* **Exercise objective**
Write the data out again, character for character, with no images.

* **Material provided**
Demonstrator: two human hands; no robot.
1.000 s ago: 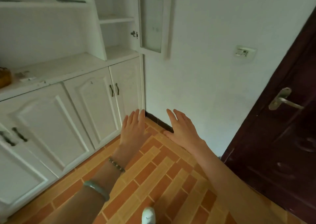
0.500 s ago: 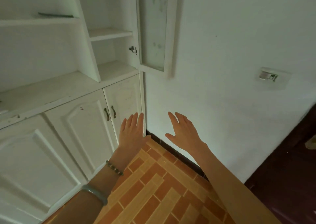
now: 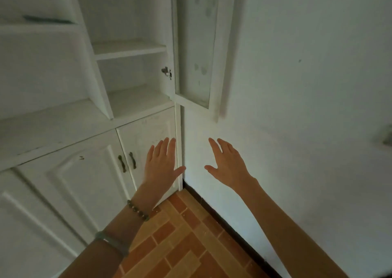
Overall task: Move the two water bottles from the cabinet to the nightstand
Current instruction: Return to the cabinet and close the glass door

* **Task solution**
Demonstrator: two human hands; no robot.
1.000 s ago: 
0.500 s ago: 
now: 
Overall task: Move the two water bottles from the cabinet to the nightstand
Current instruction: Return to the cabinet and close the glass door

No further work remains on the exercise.